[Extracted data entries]
▼▼▼
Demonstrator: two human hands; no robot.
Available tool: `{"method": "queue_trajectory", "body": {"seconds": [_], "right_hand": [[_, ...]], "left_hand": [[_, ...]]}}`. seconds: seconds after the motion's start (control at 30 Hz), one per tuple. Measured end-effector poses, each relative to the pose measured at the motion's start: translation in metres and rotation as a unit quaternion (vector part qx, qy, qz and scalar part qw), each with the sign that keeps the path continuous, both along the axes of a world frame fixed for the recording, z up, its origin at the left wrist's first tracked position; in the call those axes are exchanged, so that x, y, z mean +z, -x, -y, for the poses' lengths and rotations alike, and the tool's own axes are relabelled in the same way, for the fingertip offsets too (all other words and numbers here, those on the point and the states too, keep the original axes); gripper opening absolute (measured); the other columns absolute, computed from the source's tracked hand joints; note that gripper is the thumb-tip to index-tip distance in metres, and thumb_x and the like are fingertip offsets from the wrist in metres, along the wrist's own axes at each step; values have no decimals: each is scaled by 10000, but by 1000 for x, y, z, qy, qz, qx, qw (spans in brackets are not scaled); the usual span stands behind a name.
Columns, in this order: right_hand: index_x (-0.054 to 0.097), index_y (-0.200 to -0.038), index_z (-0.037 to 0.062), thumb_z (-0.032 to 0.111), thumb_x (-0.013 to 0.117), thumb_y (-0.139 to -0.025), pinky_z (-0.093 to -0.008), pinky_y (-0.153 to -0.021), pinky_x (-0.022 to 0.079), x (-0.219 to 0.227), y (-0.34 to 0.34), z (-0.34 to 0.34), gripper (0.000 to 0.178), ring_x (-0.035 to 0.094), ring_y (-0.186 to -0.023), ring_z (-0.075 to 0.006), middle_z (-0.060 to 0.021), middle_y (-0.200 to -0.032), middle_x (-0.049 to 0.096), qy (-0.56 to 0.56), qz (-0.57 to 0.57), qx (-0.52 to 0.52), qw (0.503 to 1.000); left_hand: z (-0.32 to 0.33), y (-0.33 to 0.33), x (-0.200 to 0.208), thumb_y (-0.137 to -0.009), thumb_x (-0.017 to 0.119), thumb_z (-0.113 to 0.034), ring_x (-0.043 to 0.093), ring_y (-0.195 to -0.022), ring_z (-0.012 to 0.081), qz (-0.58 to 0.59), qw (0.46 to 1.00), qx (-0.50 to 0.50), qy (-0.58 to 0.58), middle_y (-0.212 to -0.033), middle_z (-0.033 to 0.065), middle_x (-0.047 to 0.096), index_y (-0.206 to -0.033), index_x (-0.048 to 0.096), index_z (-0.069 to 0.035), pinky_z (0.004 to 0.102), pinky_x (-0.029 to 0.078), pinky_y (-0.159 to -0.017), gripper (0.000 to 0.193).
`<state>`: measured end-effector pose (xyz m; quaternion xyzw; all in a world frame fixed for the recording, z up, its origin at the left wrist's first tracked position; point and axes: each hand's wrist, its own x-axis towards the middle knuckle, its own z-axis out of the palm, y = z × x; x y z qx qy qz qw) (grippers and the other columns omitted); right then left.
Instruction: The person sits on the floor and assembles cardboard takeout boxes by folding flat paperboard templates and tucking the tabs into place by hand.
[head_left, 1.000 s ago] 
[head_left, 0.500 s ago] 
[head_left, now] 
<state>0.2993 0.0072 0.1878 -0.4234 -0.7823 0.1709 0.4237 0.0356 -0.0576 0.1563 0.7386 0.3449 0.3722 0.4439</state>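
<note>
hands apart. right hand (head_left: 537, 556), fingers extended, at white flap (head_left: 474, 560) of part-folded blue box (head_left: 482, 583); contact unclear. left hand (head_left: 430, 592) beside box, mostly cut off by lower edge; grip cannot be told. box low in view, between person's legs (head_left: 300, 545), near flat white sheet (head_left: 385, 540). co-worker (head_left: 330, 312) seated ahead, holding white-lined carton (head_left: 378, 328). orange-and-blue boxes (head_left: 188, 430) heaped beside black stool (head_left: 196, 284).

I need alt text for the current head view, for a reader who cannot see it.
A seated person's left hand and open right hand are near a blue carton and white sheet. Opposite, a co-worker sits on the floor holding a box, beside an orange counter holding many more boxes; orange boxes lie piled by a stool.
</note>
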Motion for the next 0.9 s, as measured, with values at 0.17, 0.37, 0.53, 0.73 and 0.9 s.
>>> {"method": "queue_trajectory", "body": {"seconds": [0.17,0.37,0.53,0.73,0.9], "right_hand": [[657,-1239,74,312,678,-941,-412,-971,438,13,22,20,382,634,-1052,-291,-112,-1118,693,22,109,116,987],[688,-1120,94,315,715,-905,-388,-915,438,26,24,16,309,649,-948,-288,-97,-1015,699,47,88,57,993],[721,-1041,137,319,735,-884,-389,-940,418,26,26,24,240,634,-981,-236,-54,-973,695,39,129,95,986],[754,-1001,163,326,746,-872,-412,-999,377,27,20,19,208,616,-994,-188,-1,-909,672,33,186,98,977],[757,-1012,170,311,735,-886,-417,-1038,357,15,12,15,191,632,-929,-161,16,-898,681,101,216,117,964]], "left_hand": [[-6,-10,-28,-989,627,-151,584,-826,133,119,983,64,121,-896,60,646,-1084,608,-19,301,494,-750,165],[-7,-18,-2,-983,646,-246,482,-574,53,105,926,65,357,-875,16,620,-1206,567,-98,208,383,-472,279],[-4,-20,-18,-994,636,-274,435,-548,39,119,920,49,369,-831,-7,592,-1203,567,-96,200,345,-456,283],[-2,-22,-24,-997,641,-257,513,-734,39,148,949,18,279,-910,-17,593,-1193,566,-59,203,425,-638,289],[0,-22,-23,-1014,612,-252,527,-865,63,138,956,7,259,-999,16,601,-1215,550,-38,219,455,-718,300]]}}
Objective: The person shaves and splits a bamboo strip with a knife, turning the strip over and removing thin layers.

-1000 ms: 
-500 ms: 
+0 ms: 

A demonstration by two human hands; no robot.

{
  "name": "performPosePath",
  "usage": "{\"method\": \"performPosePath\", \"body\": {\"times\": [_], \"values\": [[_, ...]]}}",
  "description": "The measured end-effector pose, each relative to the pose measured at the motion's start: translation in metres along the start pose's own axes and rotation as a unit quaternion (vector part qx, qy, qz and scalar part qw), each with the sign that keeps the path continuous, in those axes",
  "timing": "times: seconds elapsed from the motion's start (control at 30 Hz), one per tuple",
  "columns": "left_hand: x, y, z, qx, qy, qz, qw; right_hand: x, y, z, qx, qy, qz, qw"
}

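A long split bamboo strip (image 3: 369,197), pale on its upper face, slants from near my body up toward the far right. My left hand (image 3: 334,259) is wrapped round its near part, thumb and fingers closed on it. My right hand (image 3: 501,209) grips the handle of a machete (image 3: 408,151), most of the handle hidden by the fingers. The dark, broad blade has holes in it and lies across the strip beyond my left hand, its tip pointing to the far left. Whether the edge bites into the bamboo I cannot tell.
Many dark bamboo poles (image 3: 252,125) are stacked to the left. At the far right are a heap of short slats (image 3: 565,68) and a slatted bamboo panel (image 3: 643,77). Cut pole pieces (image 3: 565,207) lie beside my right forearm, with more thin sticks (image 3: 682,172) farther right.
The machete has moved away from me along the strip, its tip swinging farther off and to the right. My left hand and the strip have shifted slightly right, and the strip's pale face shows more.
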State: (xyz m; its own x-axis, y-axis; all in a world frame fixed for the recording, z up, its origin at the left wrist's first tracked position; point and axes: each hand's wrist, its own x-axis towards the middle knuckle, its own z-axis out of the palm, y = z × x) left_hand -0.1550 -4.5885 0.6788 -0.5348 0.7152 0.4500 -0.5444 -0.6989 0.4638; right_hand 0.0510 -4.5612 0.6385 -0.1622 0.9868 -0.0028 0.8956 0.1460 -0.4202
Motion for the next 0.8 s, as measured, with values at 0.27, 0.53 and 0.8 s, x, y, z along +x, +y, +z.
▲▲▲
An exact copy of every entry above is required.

▶ [FINISHED EXERCISE]:
Demonstrator: two human hands; no robot.
Available tool: `{"method": "queue_trajectory", "body": {"seconds": [_], "right_hand": [[_, ...]], "left_hand": [[_, ...]]}}`. seconds: seconds after the motion's start (control at 30 Hz), one per tuple. Measured end-effector poses, each relative to the pose measured at the motion's start: translation in metres and rotation as a unit quaternion (vector part qx, qy, qz and scalar part qw), each with the sign that keeps the path continuous, both along the axes of a world frame fixed for the recording, z up, its origin at the left wrist's first tracked position; in the call those axes are exchanged, so that x, y, z mean +z, -x, -y, for the poses' lengths and rotations alike, and the tool's own axes are relabelled in the same way, for the fingertip offsets too (all other words and numbers here, those on the point and the states too, keep the original axes); gripper opening absolute (measured); the other columns absolute, computed from the source's tracked hand joints; note that gripper is the thumb-tip to index-tip distance in metres, and thumb_x and the like are fingertip offsets from the wrist in metres, along the wrist's own axes at each step; values have no decimals: each is scaled by 10000, but by 1000 for x, y, z, qy, qz, qx, qw (spans in brackets are not scaled); the usual span stands behind a name.
Columns, in this order: right_hand: index_x (-0.054 to 0.097), index_y (-0.200 to -0.038), index_z (-0.037 to 0.062), thumb_z (-0.032 to 0.111), thumb_x (-0.013 to 0.117), thumb_y (-0.139 to -0.025), pinky_z (-0.093 to -0.008), pinky_y (-0.153 to -0.021), pinky_x (-0.022 to 0.079), x (-0.219 to 0.227), y (-0.34 to 0.34), z (-0.34 to 0.34), gripper (0.000 to 0.178), ring_x (-0.035 to 0.094), ring_y (-0.186 to -0.023), ring_z (-0.075 to 0.006), middle_z (-0.060 to 0.021), middle_y (-0.200 to -0.032), middle_x (-0.049 to 0.096), qy (-0.56 to 0.56), qz (-0.57 to 0.57), qx (-0.52 to 0.52), qw (0.503 to 1.000); left_hand: z (-0.32 to 0.33), y (-0.33 to 0.33), x (-0.200 to 0.208), thumb_y (-0.137 to -0.009), thumb_x (-0.017 to 0.119), thumb_z (-0.113 to 0.034), ring_x (-0.043 to 0.093), ring_y (-0.195 to -0.022), ring_z (-0.012 to 0.081), qz (-0.58 to 0.59), qw (0.46 to 1.00), qx (-0.50 to 0.50), qy (-0.58 to 0.58), middle_y (-0.212 to -0.033), middle_z (-0.033 to 0.065), middle_x (-0.047 to 0.096), index_y (-0.206 to -0.033), index_x (-0.048 to 0.096), index_z (-0.069 to 0.035), pinky_z (0.004 to 0.102), pinky_x (-0.029 to 0.078), pinky_y (-0.159 to -0.017), gripper (0.000 to 0.193).
`<state>`: measured end-effector pose (xyz m; quaternion xyzw; all in a world frame fixed for the recording, z up, its origin at the left wrist's first tracked position; point and axes: each hand's wrist, its own x-axis towards the middle knuckle, its own z-axis out of the palm, y = z × x; x y z qx qy qz qw) (grippers and the other columns omitted); right then left.
Instruction: The person sits on the floor and assembles cardboard takeout boxes by folding flat paperboard templates and tucking the tabs into place by hand.
[head_left, 1.000 s ago] 
[head_left, 0.500 s ago] 
[head_left, now] 
<state>0.2993 0.0072 0.1878 -0.4234 -0.7823 0.1709 0.4237 0.0356 -0.0576 0.1563 0.7386 0.3449 0.3722 0.4439</state>
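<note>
hands apart. right hand (head_left: 537, 556), fingers extended, at white flap (head_left: 474, 560) of part-folded blue box (head_left: 482, 583); contact unclear. left hand (head_left: 430, 592) beside box, mostly cut off by lower edge; grip cannot be told. box low in view, between person's legs (head_left: 300, 545), near flat white sheet (head_left: 385, 540). co-worker (head_left: 330, 312) seated ahead, holding white-lined carton (head_left: 378, 328). orange-and-blue boxes (head_left: 188, 430) heaped beside black stool (head_left: 196, 284).

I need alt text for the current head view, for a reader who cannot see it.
A seated person's left hand and open right hand are near a blue carton and white sheet. Opposite, a co-worker sits on the floor holding a box, beside an orange counter holding many more boxes; orange boxes lie piled by a stool.
</note>
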Motion for the next 0.9 s, as measured, with values at 0.17, 0.37, 0.53, 0.73 and 0.9 s.
>>> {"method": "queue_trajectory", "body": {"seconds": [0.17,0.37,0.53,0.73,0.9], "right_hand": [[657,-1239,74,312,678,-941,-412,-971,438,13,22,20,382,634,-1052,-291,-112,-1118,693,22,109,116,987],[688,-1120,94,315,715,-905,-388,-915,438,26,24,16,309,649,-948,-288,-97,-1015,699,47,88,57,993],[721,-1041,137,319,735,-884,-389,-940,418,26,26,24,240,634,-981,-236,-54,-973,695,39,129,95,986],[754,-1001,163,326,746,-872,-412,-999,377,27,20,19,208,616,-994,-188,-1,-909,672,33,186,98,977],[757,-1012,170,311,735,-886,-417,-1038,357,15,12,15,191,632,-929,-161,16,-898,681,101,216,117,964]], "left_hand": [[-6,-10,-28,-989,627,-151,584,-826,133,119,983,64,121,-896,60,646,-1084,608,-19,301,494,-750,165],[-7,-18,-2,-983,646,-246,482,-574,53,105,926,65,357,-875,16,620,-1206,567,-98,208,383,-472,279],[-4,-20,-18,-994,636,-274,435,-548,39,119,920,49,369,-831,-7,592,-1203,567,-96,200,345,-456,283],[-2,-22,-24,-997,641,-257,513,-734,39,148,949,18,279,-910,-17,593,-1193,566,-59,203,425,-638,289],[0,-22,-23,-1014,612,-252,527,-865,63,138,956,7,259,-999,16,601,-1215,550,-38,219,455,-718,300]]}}
Objective: The person shaves and splits a bamboo strip with a knife, turning the strip over and removing thin layers.

-1000 ms: 
-500 ms: 
+0 ms: 

A demonstration by two human hands; no robot.

{
  "name": "performPosePath",
  "usage": "{\"method\": \"performPosePath\", \"body\": {\"times\": [_], \"values\": [[_, ...]]}}",
  "description": "The measured end-effector pose, each relative to the pose measured at the motion's start: translation in metres along the start pose's own axes and rotation as a unit quaternion (vector part qx, qy, qz and scalar part qw), each with the sign that keeps the path continuous, in those axes",
  "timing": "times: seconds elapsed from the motion's start (control at 30 Hz), one per tuple",
  "columns": "left_hand: x, y, z, qx, qy, qz, qw; right_hand: x, y, z, qx, qy, qz, qw"
}

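A long split bamboo strip (image 3: 369,197), pale on its upper face, slants from near my body up toward the far right. My left hand (image 3: 334,259) is wrapped round its near part, thumb and fingers closed on it. My right hand (image 3: 501,209) grips the handle of a machete (image 3: 408,151), most of the handle hidden by the fingers. The dark, broad blade has holes in it and lies across the strip beyond my left hand, its tip pointing to the far left. Whether the edge bites into the bamboo I cannot tell.
Many dark bamboo poles (image 3: 252,125) are stacked to the left. At the far right are a heap of short slats (image 3: 565,68) and a slatted bamboo panel (image 3: 643,77). Cut pole pieces (image 3: 565,207) lie beside my right forearm, with more thin sticks (image 3: 682,172) farther right.
The machete has moved away from me along the strip, its tip swinging farther off and to the right. My left hand and the strip have shifted slightly right, and the strip's pale face shows more.
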State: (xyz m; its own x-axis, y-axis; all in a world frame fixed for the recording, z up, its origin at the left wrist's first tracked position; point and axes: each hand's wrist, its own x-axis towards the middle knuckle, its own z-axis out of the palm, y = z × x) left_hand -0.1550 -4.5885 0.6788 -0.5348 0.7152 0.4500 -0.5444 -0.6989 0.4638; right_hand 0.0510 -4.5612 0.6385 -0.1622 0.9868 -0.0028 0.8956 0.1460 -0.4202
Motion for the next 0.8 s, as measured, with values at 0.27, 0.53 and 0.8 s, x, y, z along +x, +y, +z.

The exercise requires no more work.